§ Available data:
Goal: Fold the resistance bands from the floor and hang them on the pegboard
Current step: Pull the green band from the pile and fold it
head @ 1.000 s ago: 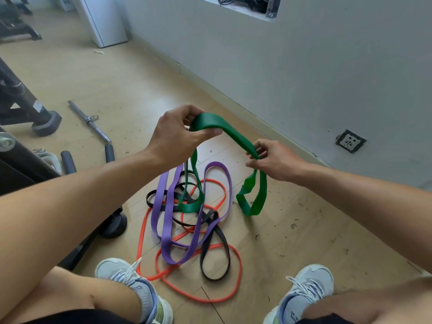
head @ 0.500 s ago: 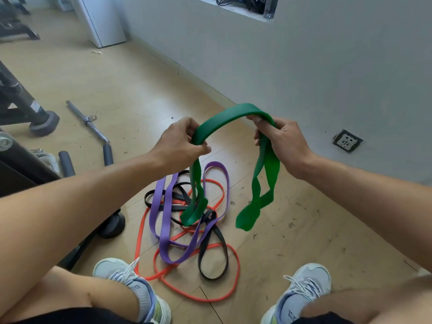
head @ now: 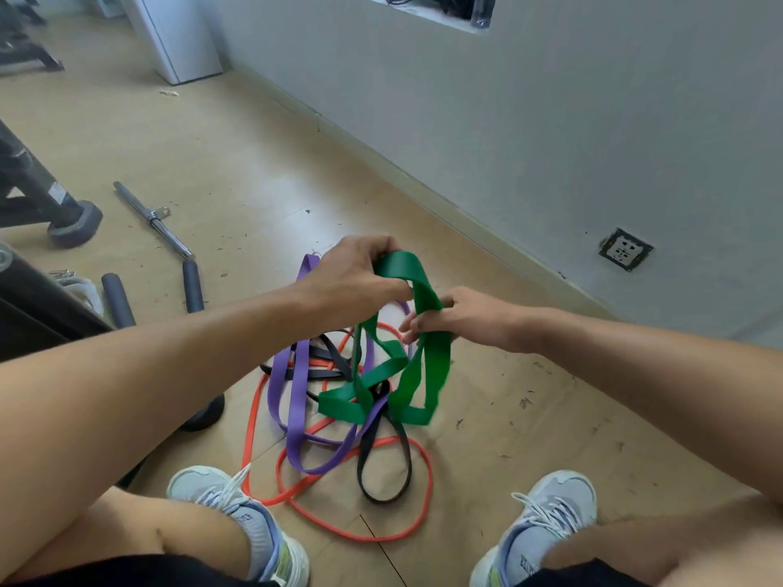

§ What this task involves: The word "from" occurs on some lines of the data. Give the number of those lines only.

§ Solution to this problem: 2